Data provided:
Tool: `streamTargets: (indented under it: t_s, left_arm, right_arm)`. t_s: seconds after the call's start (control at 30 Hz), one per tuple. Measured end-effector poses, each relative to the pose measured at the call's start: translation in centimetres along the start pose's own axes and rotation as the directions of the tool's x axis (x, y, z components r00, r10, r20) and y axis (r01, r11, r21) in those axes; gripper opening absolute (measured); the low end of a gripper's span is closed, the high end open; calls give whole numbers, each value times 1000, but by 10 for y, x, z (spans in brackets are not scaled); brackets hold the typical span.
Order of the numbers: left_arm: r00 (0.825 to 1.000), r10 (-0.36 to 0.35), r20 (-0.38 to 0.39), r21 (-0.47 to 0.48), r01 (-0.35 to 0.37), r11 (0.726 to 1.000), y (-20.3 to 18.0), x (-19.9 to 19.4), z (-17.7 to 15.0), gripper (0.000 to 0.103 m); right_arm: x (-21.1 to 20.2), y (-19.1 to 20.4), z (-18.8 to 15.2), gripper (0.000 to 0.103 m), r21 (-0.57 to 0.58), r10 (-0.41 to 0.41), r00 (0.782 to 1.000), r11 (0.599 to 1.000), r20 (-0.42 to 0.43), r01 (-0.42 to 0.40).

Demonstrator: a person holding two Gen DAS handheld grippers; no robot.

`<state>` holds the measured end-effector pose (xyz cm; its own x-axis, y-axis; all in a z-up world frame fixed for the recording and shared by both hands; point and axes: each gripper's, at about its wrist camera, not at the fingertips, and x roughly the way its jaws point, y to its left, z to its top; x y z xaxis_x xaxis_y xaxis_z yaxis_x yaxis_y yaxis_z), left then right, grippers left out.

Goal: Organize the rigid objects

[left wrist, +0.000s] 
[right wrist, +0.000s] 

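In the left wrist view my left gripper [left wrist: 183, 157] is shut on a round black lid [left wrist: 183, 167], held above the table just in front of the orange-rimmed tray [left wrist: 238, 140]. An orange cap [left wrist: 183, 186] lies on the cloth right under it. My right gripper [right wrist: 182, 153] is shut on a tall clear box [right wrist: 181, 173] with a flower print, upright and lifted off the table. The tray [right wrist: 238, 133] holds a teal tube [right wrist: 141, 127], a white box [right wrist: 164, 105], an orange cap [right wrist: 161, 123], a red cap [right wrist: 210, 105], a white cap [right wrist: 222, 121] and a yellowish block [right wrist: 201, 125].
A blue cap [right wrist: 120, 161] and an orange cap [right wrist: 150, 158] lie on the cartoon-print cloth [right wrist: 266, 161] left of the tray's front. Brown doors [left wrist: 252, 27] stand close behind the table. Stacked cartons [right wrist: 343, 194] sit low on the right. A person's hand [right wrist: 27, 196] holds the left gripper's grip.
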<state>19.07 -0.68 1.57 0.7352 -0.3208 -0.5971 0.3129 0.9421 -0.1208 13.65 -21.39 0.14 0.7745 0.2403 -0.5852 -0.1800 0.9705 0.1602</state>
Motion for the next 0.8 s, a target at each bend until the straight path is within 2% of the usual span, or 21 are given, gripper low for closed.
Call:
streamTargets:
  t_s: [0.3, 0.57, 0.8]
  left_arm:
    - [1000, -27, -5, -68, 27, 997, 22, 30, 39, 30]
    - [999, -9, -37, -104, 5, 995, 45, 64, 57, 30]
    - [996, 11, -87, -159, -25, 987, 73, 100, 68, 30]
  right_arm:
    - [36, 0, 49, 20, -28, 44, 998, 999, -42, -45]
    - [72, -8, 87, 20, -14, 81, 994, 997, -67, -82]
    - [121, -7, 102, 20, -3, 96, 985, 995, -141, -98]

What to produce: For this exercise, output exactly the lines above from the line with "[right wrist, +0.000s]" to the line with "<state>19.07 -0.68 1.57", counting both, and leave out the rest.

Exercise result:
[right wrist, +0.000s] 

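In the left wrist view my left gripper [left wrist: 183, 157] is shut on a round black lid [left wrist: 183, 167], held above the table just in front of the orange-rimmed tray [left wrist: 238, 140]. An orange cap [left wrist: 183, 186] lies on the cloth right under it. My right gripper [right wrist: 182, 153] is shut on a tall clear box [right wrist: 181, 173] with a flower print, upright and lifted off the table. The tray [right wrist: 238, 133] holds a teal tube [right wrist: 141, 127], a white box [right wrist: 164, 105], an orange cap [right wrist: 161, 123], a red cap [right wrist: 210, 105], a white cap [right wrist: 222, 121] and a yellowish block [right wrist: 201, 125].
A blue cap [right wrist: 120, 161] and an orange cap [right wrist: 150, 158] lie on the cartoon-print cloth [right wrist: 266, 161] left of the tray's front. Brown doors [left wrist: 252, 27] stand close behind the table. Stacked cartons [right wrist: 343, 194] sit low on the right. A person's hand [right wrist: 27, 196] holds the left gripper's grip.
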<state>19.07 -0.68 1.57 0.7352 -0.3208 -0.5971 0.3129 0.9421 -0.1208 13.65 -21.39 0.14 0.7745 0.2403 -0.5852 -0.1800 0.9705 0.1602</state>

Nothing remains to be done in this exercise.